TO DO
From the listing below, copy every line with the word "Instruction".

= Beginning of Section =

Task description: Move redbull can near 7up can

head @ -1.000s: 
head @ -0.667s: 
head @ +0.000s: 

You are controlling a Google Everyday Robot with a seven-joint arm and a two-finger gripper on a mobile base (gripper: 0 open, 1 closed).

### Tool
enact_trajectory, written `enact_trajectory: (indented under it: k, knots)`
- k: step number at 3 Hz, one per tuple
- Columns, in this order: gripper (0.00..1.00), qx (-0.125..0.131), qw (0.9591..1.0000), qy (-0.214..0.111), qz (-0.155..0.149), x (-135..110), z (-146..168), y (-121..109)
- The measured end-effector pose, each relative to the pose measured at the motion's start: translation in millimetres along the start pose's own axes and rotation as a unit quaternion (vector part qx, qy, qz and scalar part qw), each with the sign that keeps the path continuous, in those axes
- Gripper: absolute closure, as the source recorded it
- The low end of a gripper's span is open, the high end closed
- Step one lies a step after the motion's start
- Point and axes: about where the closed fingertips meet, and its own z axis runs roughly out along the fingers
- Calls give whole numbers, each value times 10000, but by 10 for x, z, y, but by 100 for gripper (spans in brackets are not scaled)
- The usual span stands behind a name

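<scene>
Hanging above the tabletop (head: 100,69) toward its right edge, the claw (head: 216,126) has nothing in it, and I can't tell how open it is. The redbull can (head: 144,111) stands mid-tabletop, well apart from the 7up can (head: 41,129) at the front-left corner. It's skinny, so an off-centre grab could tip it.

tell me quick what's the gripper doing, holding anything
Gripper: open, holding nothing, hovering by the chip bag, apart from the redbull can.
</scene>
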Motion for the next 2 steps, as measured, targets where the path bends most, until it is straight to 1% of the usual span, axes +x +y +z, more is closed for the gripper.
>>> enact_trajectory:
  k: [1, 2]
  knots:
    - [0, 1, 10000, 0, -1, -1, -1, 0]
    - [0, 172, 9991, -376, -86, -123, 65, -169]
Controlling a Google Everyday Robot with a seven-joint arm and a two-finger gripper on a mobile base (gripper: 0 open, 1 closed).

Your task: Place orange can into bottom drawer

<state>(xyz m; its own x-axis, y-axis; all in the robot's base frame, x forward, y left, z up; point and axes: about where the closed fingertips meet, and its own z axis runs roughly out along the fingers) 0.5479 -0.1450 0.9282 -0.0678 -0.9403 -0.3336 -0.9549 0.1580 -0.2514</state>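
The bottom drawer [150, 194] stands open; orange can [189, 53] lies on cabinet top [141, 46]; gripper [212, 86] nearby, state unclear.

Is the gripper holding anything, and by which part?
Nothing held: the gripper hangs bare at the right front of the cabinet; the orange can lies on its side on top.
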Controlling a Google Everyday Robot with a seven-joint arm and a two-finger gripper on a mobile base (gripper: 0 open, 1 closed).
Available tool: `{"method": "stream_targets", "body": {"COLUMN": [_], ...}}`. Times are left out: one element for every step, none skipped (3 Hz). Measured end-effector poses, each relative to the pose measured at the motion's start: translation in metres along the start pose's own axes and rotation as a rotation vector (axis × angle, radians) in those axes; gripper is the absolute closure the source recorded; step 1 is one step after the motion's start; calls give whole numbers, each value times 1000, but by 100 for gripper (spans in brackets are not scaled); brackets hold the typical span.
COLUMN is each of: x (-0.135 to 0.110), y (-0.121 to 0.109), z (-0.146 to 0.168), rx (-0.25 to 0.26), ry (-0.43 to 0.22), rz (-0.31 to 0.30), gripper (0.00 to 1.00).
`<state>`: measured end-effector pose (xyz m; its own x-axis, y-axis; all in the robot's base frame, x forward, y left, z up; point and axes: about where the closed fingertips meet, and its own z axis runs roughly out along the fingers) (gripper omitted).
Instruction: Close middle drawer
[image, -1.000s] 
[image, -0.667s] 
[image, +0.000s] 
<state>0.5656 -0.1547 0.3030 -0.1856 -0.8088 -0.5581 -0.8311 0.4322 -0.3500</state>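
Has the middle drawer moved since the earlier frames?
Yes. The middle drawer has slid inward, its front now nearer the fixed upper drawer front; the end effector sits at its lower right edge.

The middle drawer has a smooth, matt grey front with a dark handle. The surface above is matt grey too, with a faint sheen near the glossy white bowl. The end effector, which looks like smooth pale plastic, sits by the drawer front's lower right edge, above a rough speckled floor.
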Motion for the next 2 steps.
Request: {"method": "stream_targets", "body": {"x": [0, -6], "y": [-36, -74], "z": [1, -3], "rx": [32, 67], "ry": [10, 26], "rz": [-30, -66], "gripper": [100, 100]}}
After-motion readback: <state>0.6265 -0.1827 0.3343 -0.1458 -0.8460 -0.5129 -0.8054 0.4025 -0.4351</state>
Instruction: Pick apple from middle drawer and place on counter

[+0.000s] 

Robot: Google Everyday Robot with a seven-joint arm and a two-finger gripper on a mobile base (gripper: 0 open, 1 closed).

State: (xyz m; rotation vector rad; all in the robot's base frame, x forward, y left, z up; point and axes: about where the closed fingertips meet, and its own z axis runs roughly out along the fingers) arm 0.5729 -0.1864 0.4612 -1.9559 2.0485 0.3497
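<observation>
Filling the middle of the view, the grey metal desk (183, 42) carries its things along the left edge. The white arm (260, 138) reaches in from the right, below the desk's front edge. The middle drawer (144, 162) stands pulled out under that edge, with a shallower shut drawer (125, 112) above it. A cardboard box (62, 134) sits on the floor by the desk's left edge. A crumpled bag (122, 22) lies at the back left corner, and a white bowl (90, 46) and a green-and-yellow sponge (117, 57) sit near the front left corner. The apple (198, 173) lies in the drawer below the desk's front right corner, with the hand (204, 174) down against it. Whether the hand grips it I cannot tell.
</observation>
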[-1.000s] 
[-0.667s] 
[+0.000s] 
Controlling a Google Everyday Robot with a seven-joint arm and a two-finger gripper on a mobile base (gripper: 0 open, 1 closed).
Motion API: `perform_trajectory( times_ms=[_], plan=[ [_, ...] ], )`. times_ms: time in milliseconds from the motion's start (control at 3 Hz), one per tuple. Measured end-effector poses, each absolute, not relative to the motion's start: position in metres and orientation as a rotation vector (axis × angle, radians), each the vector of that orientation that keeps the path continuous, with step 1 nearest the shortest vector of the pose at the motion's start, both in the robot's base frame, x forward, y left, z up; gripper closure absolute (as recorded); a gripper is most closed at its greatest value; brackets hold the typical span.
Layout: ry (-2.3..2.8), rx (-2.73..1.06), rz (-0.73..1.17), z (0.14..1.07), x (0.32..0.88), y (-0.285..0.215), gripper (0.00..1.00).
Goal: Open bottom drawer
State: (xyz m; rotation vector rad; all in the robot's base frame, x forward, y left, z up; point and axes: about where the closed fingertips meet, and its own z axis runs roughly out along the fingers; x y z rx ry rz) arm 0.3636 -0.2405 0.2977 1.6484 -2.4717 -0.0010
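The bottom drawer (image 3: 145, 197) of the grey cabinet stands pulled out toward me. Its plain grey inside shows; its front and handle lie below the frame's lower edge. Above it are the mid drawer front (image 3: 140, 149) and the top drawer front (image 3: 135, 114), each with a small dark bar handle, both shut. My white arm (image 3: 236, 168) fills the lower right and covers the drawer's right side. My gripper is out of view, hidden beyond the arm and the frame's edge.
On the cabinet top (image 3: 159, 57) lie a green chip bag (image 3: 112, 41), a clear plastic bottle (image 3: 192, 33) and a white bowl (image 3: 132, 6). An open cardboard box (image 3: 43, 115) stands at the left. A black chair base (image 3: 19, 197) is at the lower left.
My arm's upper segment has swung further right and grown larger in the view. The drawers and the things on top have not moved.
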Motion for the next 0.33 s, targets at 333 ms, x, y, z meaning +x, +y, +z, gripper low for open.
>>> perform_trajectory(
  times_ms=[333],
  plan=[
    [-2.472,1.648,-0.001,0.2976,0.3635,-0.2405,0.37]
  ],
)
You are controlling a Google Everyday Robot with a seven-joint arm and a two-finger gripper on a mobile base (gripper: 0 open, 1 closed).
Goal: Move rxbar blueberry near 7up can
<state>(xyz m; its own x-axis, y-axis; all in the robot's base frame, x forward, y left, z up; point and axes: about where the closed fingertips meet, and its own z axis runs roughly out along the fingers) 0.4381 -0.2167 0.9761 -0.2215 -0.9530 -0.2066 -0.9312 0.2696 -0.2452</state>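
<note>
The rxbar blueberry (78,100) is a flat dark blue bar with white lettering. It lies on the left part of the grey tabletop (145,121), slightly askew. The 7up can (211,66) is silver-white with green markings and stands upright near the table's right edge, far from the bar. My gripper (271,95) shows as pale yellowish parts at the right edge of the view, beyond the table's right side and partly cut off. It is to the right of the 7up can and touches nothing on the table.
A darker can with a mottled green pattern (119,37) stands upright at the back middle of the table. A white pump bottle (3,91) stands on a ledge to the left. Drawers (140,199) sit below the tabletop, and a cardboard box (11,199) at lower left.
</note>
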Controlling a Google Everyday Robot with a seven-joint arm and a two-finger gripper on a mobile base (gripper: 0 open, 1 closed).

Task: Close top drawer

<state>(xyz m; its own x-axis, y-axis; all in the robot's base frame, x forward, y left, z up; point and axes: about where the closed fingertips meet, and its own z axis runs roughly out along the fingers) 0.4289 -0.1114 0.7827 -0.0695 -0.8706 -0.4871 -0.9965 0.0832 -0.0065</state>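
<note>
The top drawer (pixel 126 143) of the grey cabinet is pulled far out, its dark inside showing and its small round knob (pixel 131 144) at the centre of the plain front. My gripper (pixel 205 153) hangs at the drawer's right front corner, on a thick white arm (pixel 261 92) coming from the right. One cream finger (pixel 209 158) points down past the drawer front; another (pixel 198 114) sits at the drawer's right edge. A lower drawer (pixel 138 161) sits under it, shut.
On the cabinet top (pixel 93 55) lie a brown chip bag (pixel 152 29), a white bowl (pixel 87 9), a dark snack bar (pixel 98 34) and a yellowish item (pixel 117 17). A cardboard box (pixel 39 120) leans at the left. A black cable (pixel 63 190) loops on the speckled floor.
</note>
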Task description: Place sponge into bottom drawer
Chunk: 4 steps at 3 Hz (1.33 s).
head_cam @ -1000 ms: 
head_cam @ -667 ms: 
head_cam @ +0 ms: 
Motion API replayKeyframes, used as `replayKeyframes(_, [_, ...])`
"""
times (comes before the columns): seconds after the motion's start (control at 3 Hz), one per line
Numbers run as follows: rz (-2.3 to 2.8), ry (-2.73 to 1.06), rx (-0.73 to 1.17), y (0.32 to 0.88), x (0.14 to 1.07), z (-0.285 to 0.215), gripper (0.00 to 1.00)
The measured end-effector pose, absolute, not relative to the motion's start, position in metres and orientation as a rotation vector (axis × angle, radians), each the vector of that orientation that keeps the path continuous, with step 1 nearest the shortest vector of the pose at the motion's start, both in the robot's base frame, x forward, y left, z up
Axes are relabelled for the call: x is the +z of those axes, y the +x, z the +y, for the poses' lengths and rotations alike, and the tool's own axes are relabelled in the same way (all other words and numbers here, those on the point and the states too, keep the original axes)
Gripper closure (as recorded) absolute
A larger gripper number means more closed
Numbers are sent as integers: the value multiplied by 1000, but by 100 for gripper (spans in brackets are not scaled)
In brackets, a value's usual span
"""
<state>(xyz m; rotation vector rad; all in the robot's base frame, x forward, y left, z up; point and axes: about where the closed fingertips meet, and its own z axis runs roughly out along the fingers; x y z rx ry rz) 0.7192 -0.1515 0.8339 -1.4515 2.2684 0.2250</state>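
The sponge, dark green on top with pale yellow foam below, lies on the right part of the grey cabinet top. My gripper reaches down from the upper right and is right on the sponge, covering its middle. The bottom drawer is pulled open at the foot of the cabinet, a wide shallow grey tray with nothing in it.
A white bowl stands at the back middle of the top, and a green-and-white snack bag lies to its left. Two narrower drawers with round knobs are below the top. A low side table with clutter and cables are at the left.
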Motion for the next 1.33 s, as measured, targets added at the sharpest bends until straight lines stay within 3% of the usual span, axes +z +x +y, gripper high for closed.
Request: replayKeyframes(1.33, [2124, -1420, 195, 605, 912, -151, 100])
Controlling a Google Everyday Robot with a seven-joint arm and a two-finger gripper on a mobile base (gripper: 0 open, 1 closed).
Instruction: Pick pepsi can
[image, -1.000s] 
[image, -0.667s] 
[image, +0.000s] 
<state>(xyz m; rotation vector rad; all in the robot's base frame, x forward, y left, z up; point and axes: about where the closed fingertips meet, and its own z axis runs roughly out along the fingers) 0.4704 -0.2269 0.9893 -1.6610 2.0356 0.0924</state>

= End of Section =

EXERCISE ANSWER
Instruction: Close middle drawer
Instruction: Pick apple from middle drawer and place on counter
Instruction: Pick pepsi can

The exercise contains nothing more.